PROBLEM DETAILS: The finished copy should hold every entry exactly as given, and no pictures.
----------------
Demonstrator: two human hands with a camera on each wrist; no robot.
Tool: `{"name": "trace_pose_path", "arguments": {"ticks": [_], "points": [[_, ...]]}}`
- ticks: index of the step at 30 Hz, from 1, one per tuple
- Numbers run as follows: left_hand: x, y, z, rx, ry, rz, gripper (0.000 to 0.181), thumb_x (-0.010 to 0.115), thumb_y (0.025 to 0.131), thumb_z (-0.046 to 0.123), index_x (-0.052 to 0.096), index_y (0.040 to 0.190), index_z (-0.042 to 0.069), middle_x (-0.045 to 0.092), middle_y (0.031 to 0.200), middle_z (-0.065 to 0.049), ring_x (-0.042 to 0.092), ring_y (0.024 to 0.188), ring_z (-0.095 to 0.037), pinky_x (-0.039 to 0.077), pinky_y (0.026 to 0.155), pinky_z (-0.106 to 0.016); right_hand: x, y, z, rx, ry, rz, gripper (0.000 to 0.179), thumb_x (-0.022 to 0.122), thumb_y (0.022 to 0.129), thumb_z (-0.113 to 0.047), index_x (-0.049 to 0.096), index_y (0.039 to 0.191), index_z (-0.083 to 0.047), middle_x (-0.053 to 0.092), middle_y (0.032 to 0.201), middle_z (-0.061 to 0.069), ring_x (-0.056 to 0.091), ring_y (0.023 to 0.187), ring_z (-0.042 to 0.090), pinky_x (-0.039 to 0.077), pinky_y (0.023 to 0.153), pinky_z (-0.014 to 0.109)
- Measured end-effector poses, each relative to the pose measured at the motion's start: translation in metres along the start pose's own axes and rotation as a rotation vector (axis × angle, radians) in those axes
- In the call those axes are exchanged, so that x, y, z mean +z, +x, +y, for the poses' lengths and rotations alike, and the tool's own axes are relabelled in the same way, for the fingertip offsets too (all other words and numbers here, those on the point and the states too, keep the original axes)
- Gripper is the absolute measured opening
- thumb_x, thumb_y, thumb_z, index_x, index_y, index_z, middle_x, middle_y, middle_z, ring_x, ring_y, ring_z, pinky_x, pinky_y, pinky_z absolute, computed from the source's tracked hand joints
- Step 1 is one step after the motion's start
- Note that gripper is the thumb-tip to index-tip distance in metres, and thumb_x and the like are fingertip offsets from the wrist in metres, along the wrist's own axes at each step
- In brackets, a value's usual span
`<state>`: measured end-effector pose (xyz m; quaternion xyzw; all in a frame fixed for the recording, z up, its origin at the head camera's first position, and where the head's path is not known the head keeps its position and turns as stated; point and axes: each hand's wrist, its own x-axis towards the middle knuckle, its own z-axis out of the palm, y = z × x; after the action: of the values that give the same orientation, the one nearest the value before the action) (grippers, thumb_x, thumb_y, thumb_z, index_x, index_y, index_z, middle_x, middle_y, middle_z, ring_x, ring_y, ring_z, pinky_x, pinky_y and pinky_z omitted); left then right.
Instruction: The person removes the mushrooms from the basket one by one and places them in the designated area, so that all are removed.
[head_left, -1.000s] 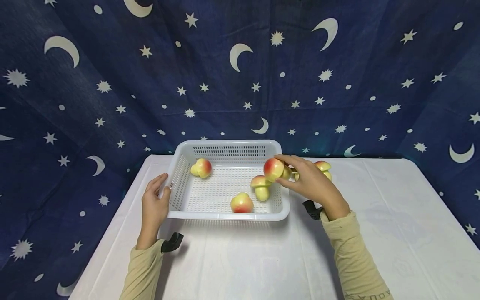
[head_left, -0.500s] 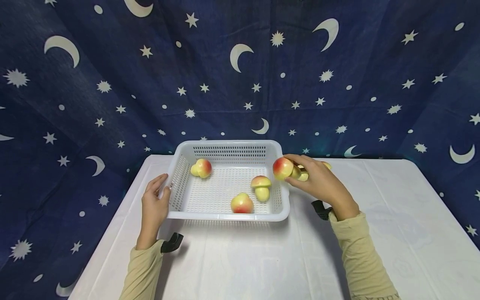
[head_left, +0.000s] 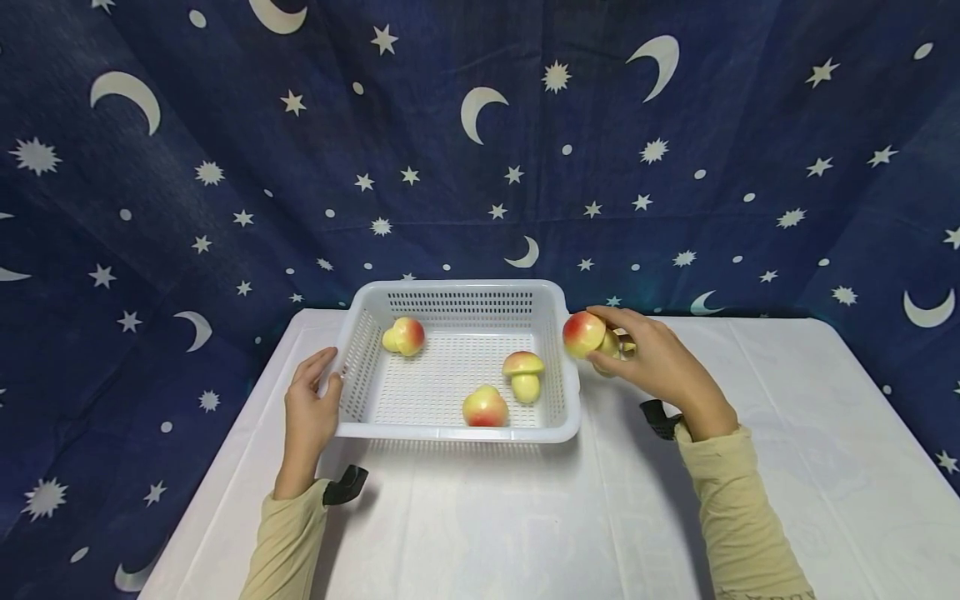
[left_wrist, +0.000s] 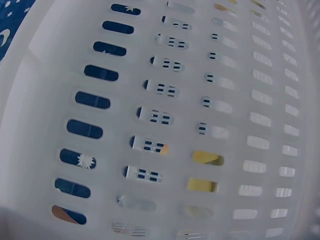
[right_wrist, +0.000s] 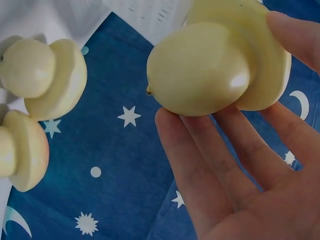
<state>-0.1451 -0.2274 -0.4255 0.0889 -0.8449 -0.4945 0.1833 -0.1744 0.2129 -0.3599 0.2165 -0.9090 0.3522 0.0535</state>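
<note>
My right hand [head_left: 652,354] holds a toy mushroom [head_left: 583,335] with a red-and-yellow cap, just off the basket's right rim. In the right wrist view its pale yellow stem [right_wrist: 200,70] faces the camera, between the thumb and the fingers [right_wrist: 190,165]. My left hand [head_left: 311,408] rests against the left end of the white perforated basket [head_left: 457,432], fingers and thumb at the outer side of the rim. Inside the basket lie three more mushrooms: one at the back left [head_left: 407,336], one at the front [head_left: 485,407], and one at the right [head_left: 523,377].
Two further mushrooms, one [right_wrist: 55,75] above another [right_wrist: 27,150], show in the right wrist view; my right hand mostly hides that spot in the head view. A white cloth [head_left: 480,533] covers the table. A dark blue star-and-moon curtain [head_left: 420,108] hangs behind it.
My right hand has moved right with the mushroom, from over the basket's right end to outside its rim. The mushrooms beyond that hand have become mostly hidden. My left hand stays put.
</note>
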Motion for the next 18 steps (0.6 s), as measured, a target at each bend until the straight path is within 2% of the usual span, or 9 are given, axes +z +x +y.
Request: {"name": "trace_pose_path", "arguments": {"ticks": [10, 18], "points": [[0.001, 0.001, 0.000, 0.014, -0.018, 0.006, 0.042, 0.047, 0.096, -0.003, 0.054, 0.138, -0.005, 0.047, 0.146, -0.018, 0.040, 0.141, -0.034, 0.030, 0.118, -0.052, -0.009, -0.006, 0.010, 0.045, -0.033, 0.005, 0.058, 0.077, 0.086, -0.018, 0.054, 0.139, -0.006, 0.061, 0.132, 0.018, 0.063, 0.112, 0.038, 0.052, 0.096, 0.055], [0.000, 0.000, 0.002, 0.004, -0.014, 0.007, 0.042, 0.047, 0.096, -0.003, 0.054, 0.138, -0.004, 0.047, 0.147, -0.017, 0.039, 0.141, -0.034, 0.030, 0.118, -0.053, -0.013, -0.010, 0.019, 0.006, -0.048, 0.051, 0.056, 0.077, 0.086, -0.018, 0.057, 0.136, -0.005, 0.064, 0.125, 0.018, 0.064, 0.108, 0.037, 0.052, 0.092, 0.055]]}}
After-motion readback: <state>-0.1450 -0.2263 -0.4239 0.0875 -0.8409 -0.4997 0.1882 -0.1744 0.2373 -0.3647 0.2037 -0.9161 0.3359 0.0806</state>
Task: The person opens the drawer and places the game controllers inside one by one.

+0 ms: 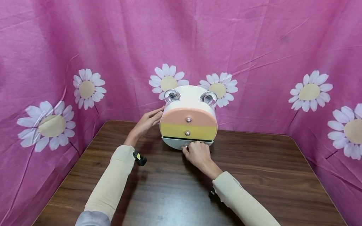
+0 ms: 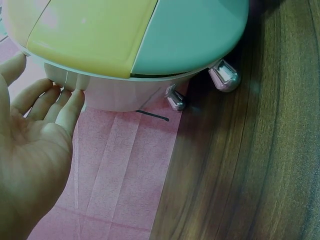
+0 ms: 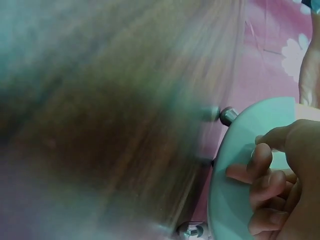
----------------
ANSWER TO THIS TASK:
Demonstrator: two human hands with a camera on each wrist; no robot.
Tool: `{"name": "trace_pose_path", "arguments": {"ticks": [_], "points": [[_, ...]]}}`
- ticks: index of the step at 30 Hz, from 1, one per tuple
- Numbers run as follows: left_hand: x, y, z, rx, ry, rz, gripper (0.000 to 0.181), thumb_x (-0.010 to 0.115), thumb_y (0.025 to 0.131), thumb_z (-0.046 to 0.123), index_x (-0.052 to 0.096), index_y (0.040 to 0.190), index_z (-0.042 to 0.069), middle_x (-0.045 to 0.092), middle_y (0.031 to 0.200), middle_z (-0.065 to 0.049), ring_x (-0.042 to 0.092), ring_y (0.024 to 0.188), ring_z (-0.095 to 0.037), pinky_x (-0.039 to 0.077), pinky_y (0.026 to 0.155), pinky_z (-0.106 to 0.016); right_hand: x, y, z, rx, ry, rz, gripper (0.000 to 0.179), thumb_x (-0.022 to 0.122), thumb_y (0.022 to 0.129), thumb_z (-0.113 to 0.047), index_x (-0.049 to 0.096), index_y (0.039 to 0.191), index_z (-0.083 to 0.047), middle_x (-0.053 to 0.092), middle_y (0.032 to 0.201), middle_z (-0.061 to 0.069), ring_x (-0.056 to 0.091), ring_y (0.023 to 0.187), ring_z (-0.042 to 0.090), pinky_x (-0.039 to 0.077), pinky_y (0.023 to 0.153), pinky_z (-0.014 to 0.109)
- Measured end-effector poses, each relative to the pose measured at the motion's start: translation in metres along the start pose's own axes and rotation as a rotation vector (axis × angle, radians) in those axes
- In the call those axes are exchanged, so that x, y, z mean +z, +x, +y, for the poses' lengths and rotations alike, and the tool's own axes are relabelled in the same way, for the fingertip offsets too (all other words and numbers here, those on the point and the states too, keep the original axes)
- Gripper is the absolute measured opening
- thumb_x, thumb_y, thumb_z, index_x, index_y, index_z, middle_x, middle_y, middle_z, ring_x, ring_y, ring_z, pinky_x, pinky_y, pinky_z absolute, computed from the source's tracked hand joints
- Step 1 is one step after the motion's start
- Note that gripper is the thumb-tip to index-tip distance in metres, and thumb_x and the like are fingertip offsets from the wrist in metres, along the wrist's own axes at each step
- In brackets, a value's usual span
`<state>`: measured end-effector pose (xyz m; quaternion xyzw; all in a frame fixed for the recording, z up, its origin at the head camera's first position, and where the head's path is not known the head keeps its position and turns as stated; point and axes: each hand's wrist, its own x-axis towards the middle knuckle, its own z-axis out of the palm, y = z × x; after the action: of the values that give the same orientation, the one nearest the value before the action) (grippers, thumb_x, thumb_y, thumb_z, index_x, index_y, index_z, middle_x, middle_y, middle_z, ring_x, ring_y, ring_z, pinky_x, pinky_y and pinky_z omitted); left then right.
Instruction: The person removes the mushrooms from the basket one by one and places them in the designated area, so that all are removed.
[head_left, -1.000s] 
[head_left, -0.500s] 
[head_left, +0.000s] 
[left_wrist, +0.000s] 
[right_wrist, +0.000s] 
<state>-0.1451 -0.2274 -0.4255 0.0889 -0.8449 -0.4945 0.1833 -0.1744 0.2129 -0.3599 0.2165 -0.9090 0.3522 0.0535</state>
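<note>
My right hand [head_left: 652,354] holds a toy mushroom [head_left: 583,335] with a red-and-yellow cap, just off the basket's right rim. In the right wrist view its pale yellow stem [right_wrist: 200,70] faces the camera, between the thumb and the fingers [right_wrist: 190,165]. My left hand [head_left: 311,408] rests against the left end of the white perforated basket [head_left: 457,432], fingers and thumb at the outer side of the rim. Inside the basket lie three more mushrooms: one at the back left [head_left: 407,336], one at the front [head_left: 485,407], and one at the right [head_left: 523,377].
Two further mushrooms, one [right_wrist: 55,75] above another [right_wrist: 27,150], show in the right wrist view; my right hand mostly hides that spot in the head view. A white cloth [head_left: 480,533] covers the table. A dark blue star-and-moon curtain [head_left: 420,108] hangs behind it.
My right hand has moved right with the mushroom, from over the basket's right end to outside its rim. The mushrooms beyond that hand have become mostly hidden. My left hand stays put.
</note>
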Motion for the next 18 steps (0.6 s), as measured, a target at each bend until the straight path is within 2% of the usual span, or 9 are given, axes +z +x +y.
Request: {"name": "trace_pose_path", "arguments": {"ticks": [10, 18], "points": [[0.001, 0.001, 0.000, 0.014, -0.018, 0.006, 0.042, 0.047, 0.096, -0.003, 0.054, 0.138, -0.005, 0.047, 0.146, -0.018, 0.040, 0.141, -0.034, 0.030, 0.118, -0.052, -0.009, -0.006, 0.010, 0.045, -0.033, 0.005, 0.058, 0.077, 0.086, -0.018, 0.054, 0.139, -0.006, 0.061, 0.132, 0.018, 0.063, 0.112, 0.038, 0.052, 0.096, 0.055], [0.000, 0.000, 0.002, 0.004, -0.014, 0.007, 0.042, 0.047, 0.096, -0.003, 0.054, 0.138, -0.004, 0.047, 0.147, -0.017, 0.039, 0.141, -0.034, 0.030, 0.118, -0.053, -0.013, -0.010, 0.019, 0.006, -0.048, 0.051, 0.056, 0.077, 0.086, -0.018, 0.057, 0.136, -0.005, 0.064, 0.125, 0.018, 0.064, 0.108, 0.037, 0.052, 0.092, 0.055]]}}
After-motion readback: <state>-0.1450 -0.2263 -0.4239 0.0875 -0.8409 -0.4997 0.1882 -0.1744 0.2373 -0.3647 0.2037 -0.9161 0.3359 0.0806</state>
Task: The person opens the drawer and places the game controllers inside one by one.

+0 ms: 
+0 ms: 
+0 ms: 

The response to the exercise is now complete.